When are the Republicans going to learn to tell it like it is?

If you want to know how ineffective they can be in laying out the dilemma before us, here are the vague words of Speaker of the House John Boehner as quoted today in USA Today:

"The president wants to pretend spending isn't the problem. That's why we don't have an agreement," Boehner said. "Unfortunately, the White House is so unserious about cutting spending that it appears willing to slow-walk our economy right up to — and over — the fiscal cliff."  

So you think the president just doesn't quite want to face reality, Mr. Boehner? Gosh, that sounds like a real serious misunderstanding.
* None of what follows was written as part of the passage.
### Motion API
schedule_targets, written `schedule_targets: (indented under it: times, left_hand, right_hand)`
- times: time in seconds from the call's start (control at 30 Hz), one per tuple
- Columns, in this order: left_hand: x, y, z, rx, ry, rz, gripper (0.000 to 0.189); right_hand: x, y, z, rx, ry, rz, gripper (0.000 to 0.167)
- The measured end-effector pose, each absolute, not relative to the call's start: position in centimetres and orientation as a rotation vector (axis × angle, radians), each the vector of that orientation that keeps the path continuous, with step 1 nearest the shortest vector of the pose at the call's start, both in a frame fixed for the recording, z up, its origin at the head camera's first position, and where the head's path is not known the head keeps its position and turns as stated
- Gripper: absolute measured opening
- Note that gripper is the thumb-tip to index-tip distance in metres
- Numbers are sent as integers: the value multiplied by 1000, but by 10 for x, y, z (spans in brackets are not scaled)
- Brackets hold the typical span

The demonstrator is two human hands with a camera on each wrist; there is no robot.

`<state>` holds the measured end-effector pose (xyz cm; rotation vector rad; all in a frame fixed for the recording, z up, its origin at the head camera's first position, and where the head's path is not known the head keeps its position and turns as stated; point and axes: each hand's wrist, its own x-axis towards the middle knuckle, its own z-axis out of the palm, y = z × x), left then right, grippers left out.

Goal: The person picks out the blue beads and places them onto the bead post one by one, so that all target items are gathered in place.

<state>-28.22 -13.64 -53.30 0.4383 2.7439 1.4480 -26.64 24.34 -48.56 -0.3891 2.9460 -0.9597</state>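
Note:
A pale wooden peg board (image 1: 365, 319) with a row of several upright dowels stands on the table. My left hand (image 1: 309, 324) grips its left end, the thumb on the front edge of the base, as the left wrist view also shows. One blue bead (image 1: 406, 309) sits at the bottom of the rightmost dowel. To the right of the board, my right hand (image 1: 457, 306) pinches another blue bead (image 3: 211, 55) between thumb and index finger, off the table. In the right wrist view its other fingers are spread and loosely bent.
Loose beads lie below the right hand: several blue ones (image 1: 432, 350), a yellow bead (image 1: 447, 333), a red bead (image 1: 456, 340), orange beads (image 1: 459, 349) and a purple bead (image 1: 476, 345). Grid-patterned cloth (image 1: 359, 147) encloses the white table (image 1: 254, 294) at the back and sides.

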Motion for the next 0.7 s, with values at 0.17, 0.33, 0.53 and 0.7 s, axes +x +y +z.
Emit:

Nobody envies Boehner’s lot right now.  It can’t be pleasant to try daily to come to an agreement with a White House that appears to unwilling to give a centimeter. But–let's face it–his words are inadequate. Isn't it high time that the GOP publicly ask if the president is a lot more than merely “willing” to go over the fiscal cliff?
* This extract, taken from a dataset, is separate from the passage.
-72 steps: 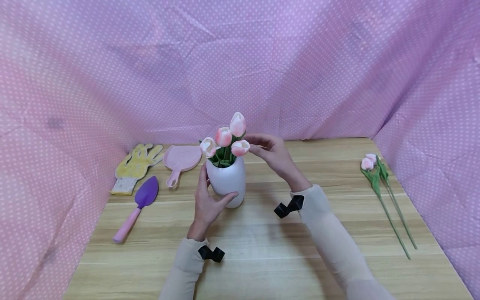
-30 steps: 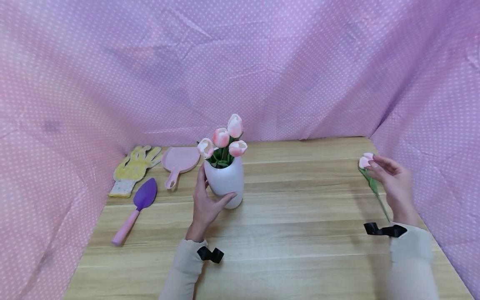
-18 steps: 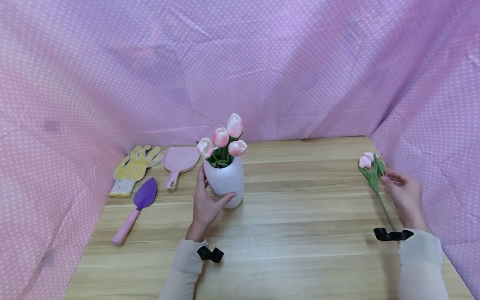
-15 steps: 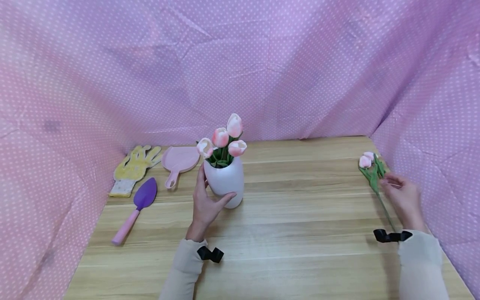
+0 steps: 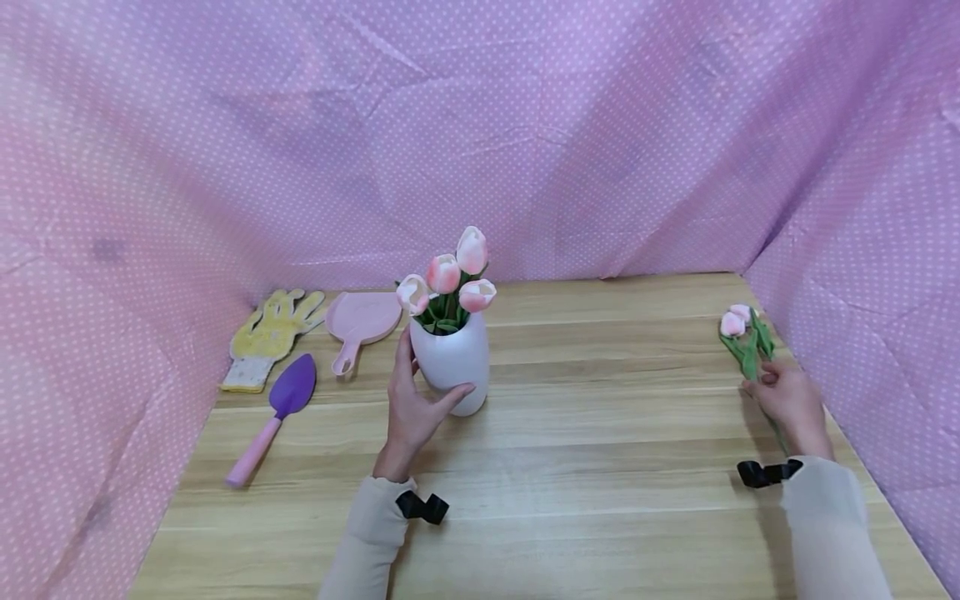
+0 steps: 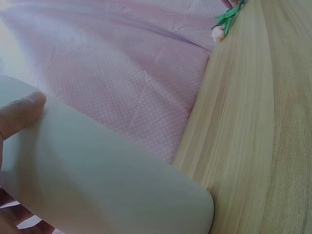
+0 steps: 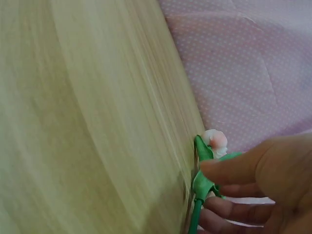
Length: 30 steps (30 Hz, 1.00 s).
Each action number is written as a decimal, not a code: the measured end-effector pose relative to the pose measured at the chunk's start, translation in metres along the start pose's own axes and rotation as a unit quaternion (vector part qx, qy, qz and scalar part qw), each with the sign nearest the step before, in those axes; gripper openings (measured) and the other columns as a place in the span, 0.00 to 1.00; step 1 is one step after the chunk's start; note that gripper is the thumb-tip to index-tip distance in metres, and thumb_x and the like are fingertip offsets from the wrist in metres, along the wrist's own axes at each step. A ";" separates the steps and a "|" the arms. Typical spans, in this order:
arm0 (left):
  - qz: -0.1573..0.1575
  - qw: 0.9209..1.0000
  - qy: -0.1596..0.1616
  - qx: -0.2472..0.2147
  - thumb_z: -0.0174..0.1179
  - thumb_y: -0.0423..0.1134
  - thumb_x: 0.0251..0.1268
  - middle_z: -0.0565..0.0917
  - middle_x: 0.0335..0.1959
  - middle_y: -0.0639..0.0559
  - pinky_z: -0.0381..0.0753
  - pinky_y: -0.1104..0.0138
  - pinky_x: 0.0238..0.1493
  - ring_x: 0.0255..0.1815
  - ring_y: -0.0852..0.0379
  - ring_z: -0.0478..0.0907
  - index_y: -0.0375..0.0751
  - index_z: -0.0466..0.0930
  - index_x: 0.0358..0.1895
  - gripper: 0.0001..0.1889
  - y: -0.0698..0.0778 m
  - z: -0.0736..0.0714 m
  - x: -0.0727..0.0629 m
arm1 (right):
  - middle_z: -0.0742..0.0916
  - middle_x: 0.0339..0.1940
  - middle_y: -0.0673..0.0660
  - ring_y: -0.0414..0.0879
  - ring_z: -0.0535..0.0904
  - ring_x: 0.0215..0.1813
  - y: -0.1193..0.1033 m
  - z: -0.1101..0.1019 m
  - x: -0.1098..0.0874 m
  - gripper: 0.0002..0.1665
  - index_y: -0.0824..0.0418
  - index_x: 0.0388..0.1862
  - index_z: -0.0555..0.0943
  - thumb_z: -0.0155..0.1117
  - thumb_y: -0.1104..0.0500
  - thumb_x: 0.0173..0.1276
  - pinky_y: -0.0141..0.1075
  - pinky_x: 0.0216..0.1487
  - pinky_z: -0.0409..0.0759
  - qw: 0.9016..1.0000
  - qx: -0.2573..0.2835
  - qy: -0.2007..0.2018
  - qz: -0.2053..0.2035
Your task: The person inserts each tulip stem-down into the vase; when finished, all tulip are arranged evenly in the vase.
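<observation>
My left hand (image 5: 416,412) holds a white vase (image 5: 457,358), thumb across its front and fingers round its left side. Several pink-and-white tulips (image 5: 443,273) stand in it. In the left wrist view the vase (image 6: 112,165) fills the lower left, its base at the table. At the right of the table lie two loose tulips (image 5: 732,323), blooms close together. My right hand (image 5: 795,404) pinches at a stem just below the leaves, thumb on one side and curled fingers on the other. In the right wrist view the thumb overlaps a green leaf (image 7: 202,185), partly hiding the contact.
A yellow-and-white glove (image 5: 266,333), a pink dustpan-shaped scoop (image 5: 363,317) and a trowel (image 5: 292,385) with purple blade and pink handle lie on the left of the wooden table (image 5: 600,467). Pink dotted cloth (image 5: 525,150) hangs behind and at both sides.
My right hand has left the tulips in the vase, reached over to the loose tulips, then slid down and left from the leaves onto a stem. My left hand stays on the vase.
</observation>
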<state>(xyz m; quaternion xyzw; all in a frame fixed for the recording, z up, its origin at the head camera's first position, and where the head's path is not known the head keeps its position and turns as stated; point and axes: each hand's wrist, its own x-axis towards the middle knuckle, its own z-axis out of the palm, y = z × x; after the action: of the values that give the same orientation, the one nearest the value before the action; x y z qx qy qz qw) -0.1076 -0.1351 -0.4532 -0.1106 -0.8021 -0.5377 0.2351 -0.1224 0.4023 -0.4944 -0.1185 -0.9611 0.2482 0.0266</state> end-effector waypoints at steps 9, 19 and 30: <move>0.009 1.000 0.001 0.002 0.82 0.32 0.40 0.67 0.75 0.39 0.76 0.39 0.64 0.70 0.40 0.71 0.40 0.51 0.79 0.61 0.000 0.001 0.001 | 0.79 0.50 0.81 0.72 0.78 0.44 -0.008 -0.010 0.006 0.26 0.74 0.55 0.76 0.59 0.56 0.64 0.53 0.31 0.75 0.992 -0.082 -0.083 0.056; 0.003 1.000 0.001 0.002 0.81 0.33 0.42 0.66 0.76 0.39 0.74 0.39 0.66 0.72 0.40 0.69 0.40 0.51 0.79 0.60 0.000 0.000 0.000 | 0.79 0.39 0.77 0.68 0.77 0.38 -0.009 -0.008 0.008 0.20 0.71 0.46 0.80 0.56 0.60 0.58 0.49 0.25 0.72 0.990 -0.094 -0.072 0.079; 0.000 1.000 0.000 -0.001 0.81 0.33 0.42 0.66 0.76 0.39 0.73 0.39 0.67 0.72 0.40 0.69 0.41 0.51 0.79 0.60 0.001 0.000 -0.001 | 0.81 0.42 0.76 0.64 0.77 0.37 -0.010 -0.009 0.007 0.22 0.72 0.47 0.80 0.57 0.59 0.57 0.47 0.25 0.71 0.992 -0.081 -0.065 0.076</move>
<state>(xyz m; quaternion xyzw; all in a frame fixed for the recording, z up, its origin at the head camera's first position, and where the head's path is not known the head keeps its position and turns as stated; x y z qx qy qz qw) -0.1068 -0.1343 -0.4527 -0.1110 -0.8017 -0.5385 0.2346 -0.1300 0.3994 -0.4819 -0.1766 -0.9659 0.1778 -0.0647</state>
While nobody but Barack Obama knows what is in Barack Obama’s head, it is beginning to look as if he has no fear of the fiscal cliff. Michael Barone has a scary column that addresses the possibility that the president might welcome going over the cliff.

Barone writes:

[D]oesn't this president, like his predecessors, want bounteous economic growth?
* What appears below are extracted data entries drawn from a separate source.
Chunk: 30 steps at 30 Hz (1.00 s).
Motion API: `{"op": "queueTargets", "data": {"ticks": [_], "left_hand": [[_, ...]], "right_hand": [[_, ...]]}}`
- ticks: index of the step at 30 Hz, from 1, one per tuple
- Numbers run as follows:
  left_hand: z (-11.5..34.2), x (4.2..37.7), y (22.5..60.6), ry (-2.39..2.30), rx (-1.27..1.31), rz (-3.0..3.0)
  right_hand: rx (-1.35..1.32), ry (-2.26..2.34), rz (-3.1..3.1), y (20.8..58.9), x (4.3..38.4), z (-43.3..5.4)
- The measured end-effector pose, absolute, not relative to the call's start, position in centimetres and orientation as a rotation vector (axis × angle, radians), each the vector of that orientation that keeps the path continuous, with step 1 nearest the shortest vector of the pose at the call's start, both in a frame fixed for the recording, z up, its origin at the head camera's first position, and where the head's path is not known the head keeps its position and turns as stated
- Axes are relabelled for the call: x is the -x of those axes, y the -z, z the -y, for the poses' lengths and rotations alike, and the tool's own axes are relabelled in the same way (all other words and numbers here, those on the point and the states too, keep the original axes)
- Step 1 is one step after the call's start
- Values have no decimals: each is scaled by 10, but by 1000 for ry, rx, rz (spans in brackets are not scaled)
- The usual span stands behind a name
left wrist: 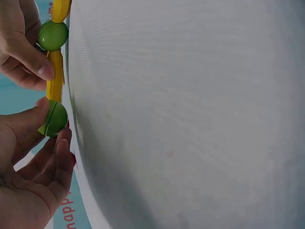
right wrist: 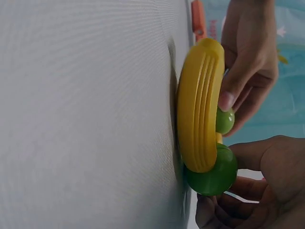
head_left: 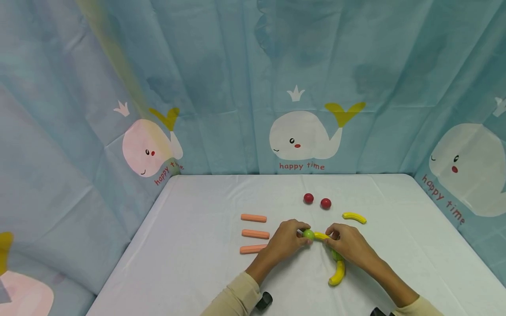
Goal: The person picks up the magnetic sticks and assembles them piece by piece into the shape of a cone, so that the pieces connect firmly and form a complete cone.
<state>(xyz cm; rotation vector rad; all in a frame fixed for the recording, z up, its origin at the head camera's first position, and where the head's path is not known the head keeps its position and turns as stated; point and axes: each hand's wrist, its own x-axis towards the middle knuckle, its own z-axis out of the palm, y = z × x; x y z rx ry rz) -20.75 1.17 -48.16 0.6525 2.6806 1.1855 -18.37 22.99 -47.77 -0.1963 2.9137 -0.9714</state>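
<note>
A chain of toy pieces lies on the white tabletop, green balls alternating with yellow banana-shaped pieces. My left hand [head_left: 286,240] pinches the light green ball [head_left: 309,235] at the chain's left end, between thumb and fingers. Touching that ball is a yellow piece [head_left: 320,236], which my right hand [head_left: 351,244] pinches by its other end. Below the right hand come a second green ball [right wrist: 214,176] and a curved yellow banana piece [right wrist: 199,107] pointing toward me. In the head view the right fingers partly cover the second ball. How the pieces join cannot be made out.
Three orange sticks [head_left: 255,234] lie left of the left hand; its forearm partly covers the nearest. Two red balls [head_left: 309,198] sit farther back. A loose yellow banana piece [head_left: 354,217] lies behind the right hand. Blue whale-print curtains [head_left: 221,109] surround the table.
</note>
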Motion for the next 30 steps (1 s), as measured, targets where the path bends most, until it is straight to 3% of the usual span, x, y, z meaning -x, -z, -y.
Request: {"op": "queueTargets", "data": {"ticks": [12,30], "left_hand": [[-13,198,477,-1068,-602,-2753],[-34,163,459,-760,-801,-2719]], "right_hand": [[156,967,-2843,478,184,-231],[169,1026,-2765,474,175,-227]]}}
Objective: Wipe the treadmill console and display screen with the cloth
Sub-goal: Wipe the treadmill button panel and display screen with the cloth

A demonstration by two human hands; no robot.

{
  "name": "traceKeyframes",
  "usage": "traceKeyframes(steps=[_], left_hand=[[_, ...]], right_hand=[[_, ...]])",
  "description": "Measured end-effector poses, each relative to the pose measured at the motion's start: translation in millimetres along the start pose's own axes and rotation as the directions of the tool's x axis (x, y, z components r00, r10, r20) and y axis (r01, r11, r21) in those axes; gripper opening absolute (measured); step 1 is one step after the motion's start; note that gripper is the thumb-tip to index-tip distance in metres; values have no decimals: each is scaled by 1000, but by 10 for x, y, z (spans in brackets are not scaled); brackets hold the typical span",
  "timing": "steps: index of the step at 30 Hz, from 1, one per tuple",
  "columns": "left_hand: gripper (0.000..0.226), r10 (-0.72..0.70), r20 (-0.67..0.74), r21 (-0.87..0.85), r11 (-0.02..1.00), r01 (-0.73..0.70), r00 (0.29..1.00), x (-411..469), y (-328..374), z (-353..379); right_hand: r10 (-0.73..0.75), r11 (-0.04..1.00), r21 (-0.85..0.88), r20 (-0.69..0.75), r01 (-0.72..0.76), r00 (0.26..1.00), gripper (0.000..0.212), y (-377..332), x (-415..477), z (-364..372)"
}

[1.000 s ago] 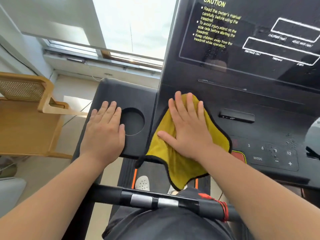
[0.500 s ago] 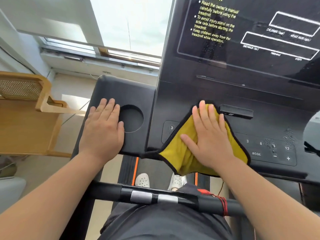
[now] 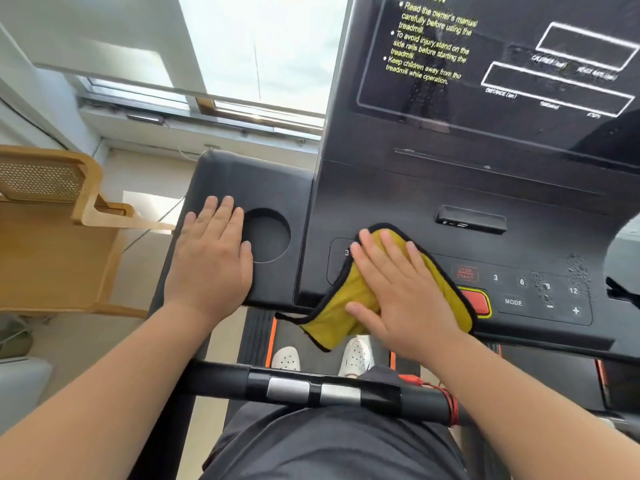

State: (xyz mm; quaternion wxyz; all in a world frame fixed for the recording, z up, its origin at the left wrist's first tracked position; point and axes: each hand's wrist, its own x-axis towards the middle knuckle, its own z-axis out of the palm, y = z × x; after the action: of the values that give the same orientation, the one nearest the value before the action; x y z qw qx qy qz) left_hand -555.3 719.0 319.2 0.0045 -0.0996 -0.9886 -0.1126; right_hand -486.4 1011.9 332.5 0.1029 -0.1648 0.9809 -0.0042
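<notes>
**Pressing a soft yellow cloth (image 3: pixel 332 306) on the matte black console (image 3: pixel 398 199)**

The right hand (image 3: pixel 398 289) is lying flat, fingers spread, on the black-edged cloth, one corner hanging over the front edge. The left hand (image 3: pixel 211 258) is resting flat, fingers together, beside the round cup holder (image 3: pixel 268 237). The glossy display screen (image 3: pixel 450 109) is showing "Keep children away"; one key, "MODE".

Cloth (image 3: pixel 332 306): soft yellow microfibre, black hem. Console (image 3: pixel 398 202): matt black plastic. Display screen (image 3: pixel 519 98): glossy. Chair (image 3: pixel 52 244): wood.
</notes>
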Motion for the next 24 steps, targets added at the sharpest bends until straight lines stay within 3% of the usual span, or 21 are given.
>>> traceKeyframes(steps=[3,6,8,12,16,19,24], left_hand=[[61,3,-2,-7,1000,-3,1000,-1,-10,2],[61,7,0,-14,1000,-7,1000,1,-15,0],[61,7,0,-20,1000,-7,1000,4,-20,4],[61,3,-1,-52,999,-3,1000,12,-33,19],[62,-18,-4,-91,996,18,1000,8,-2,-14],[58,24,-58,-145,989,-33,998,15,198,-46],[58,110,-138,-391,907,-157,984,21,928,32]], right_hand=[[202,979,21,11,-202,979,89,278,-44,-78],[325,945,42,-3,-325,946,98,129,114,-131],[330,942,58,-6,-329,944,99,-107,242,-150],[187,979,72,25,-188,982,89,-531,403,-128],[89,992,86,10,-89,996,80,-543,263,-60],[159,984,79,-2,-158,987,80,-340,18,-14],[344,938,44,-4,-344,939,89,94,-400,66]])
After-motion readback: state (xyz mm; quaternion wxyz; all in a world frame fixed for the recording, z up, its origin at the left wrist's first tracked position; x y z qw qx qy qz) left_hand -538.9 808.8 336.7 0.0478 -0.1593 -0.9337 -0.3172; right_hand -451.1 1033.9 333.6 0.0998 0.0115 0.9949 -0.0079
Maybe not. First-term presidents want strong economic growth because they think they need it to be re-elected. But Obama has already been re-elected without it.

And economic growth produces things Obama doesn't like. Some people — and not necessarily those with government subsidies — get very rich. Obama prefers a more equal income distribution. The Depression of the 1930s did a great job of increasing economic equality.

Obama seeks to direct the economy in certain politically correct channels. He delights in subsidizing "green jobs" making solar panels or electric cars. Not coincidentally, losers like Solyndra and Fisker had backing from Obama political insiders.

The oil and natural gas boom ignited by hydraulic fracturing — fracking — on private lands does not delight him so much. He sought credit for it on the campaign trail. But his regulators are itching to stamp it out.

It’s time to quit pussy footing around this very serious matter. The GOP must ask publicly: Is this all a charade, Mr. President? Somehow the GOP seems reluctant to challenge the president's narrative in any persuasive way. 

Instead they let Vice President Joe Biden get away with charging, as he does in an op-ed today, that it is the GOP that is holding the tax cuts for the middle class hostage. Is it too much to ask that the GOP inform the public that this is not exactly the case?

Former senator Jim Talent has an excellent “fiscal-cliff” primer over at national review, and one of the things that he urges the GOP to do is “lay out the stakes.”

Here is a snippet from Talent’s primer:

5) Q. What’s the official position of the Democrats?

A. They want to continue the tax cuts on middle-income taxpayers and to raise tax rates on higher-income taxpayers.

6) Q. What’s their real position?

A. They want as much tax revenue as they can get. They also believe that next year they can reinstate any of the tax provisions they decide they like. So they believe that, by allowing the country to go over the cliff, they will collect a huge amount of new revenue that will relieve the pressure on them to cut spending, while still being able to reenact later a few of the smaller tax benefits that actually appeal to them.

Is it too much to ask that Speaker Boehner stop making silly statements to the effect that the other side “wants to pretend” that spending isn’t a problem.  Note to Speaker Boehner: The Democrats are eager to spend us into the poor house. Take a deep breath GOP and start telling us what is really going on.